#### Exercise
Using the material that follows, output exactly the lines from the one containing "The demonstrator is" through the one containing "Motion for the", with both ends kept.

#### Dataset excerpt
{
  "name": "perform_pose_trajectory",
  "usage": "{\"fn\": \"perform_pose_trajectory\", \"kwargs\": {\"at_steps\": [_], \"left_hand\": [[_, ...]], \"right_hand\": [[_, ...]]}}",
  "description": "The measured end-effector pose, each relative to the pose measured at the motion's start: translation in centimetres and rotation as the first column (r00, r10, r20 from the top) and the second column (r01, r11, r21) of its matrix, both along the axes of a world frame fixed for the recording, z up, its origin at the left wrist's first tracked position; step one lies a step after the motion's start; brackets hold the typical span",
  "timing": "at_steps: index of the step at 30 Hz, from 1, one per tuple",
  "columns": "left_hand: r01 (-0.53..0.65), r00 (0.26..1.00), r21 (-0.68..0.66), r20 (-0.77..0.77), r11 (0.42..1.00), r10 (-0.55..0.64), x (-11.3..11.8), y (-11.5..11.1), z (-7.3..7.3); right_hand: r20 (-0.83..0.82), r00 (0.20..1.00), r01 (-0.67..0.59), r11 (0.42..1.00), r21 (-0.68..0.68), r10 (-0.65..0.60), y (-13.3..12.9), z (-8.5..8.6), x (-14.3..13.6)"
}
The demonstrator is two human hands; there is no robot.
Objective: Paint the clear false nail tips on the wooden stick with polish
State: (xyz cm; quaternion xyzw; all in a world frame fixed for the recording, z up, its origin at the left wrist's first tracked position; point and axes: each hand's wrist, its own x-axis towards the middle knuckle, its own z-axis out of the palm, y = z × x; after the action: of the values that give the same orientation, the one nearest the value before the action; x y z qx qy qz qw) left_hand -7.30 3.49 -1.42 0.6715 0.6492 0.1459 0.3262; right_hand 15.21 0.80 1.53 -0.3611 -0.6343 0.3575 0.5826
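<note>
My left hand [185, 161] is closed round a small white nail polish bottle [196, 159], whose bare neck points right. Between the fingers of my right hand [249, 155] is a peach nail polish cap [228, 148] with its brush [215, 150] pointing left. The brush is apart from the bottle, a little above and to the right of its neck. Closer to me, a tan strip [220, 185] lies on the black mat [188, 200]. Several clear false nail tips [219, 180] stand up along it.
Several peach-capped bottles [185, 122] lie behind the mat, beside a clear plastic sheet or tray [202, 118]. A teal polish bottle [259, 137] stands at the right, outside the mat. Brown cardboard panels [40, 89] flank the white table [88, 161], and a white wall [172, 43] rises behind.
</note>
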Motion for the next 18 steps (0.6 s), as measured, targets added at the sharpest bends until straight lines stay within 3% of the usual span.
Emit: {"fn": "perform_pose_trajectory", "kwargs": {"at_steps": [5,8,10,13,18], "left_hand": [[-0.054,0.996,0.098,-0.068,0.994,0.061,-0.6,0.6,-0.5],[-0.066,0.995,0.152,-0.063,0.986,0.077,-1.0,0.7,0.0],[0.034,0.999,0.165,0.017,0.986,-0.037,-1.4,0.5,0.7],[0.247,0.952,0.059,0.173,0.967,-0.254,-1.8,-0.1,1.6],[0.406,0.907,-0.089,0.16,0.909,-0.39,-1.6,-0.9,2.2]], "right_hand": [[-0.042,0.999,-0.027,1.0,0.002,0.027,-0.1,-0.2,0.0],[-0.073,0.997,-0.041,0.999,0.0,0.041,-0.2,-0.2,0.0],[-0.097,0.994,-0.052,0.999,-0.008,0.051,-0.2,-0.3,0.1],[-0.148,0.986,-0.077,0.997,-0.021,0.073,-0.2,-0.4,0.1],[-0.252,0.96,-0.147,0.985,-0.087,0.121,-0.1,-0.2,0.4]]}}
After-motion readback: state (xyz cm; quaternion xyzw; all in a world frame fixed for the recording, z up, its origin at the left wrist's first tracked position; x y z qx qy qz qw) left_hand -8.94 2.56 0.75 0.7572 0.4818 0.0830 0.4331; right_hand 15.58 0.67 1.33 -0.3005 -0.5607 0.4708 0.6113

#### Answer section
The demonstrator is two human hands; there is no robot.
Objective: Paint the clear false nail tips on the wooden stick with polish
State: (xyz cm; quaternion xyzw; all in a world frame fixed for the recording, z up, its origin at the left wrist's first tracked position; point and axes: each hand's wrist, its own x-axis towards the middle knuckle, its own z-axis out of the palm, y = z × x; after the action: of the values that give the same orientation, the one nearest the value before the action; x y z qx qy qz qw) left_hand -7.30 3.49 -1.42 0.6715 0.6492 0.1459 0.3262; right_hand 15.21 0.80 1.53 -0.3611 -0.6343 0.3575 0.5826
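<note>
My left hand [185, 161] is closed round a small white nail polish bottle [196, 159], whose bare neck points right. Between the fingers of my right hand [249, 155] is a peach nail polish cap [228, 148] with its brush [215, 150] pointing left. The brush is apart from the bottle, a little above and to the right of its neck. Closer to me, a tan strip [220, 185] lies on the black mat [188, 200]. Several clear false nail tips [219, 180] stand up along it.
Several peach-capped bottles [185, 122] lie behind the mat, beside a clear plastic sheet or tray [202, 118]. A teal polish bottle [259, 137] stands at the right, outside the mat. Brown cardboard panels [40, 89] flank the white table [88, 161], and a white wall [172, 43] rises behind.
</note>
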Motion for the next 18 steps (0.6 s), as measured, targets added at the sharpest bends until straight lines stay within 3% of the usual span.

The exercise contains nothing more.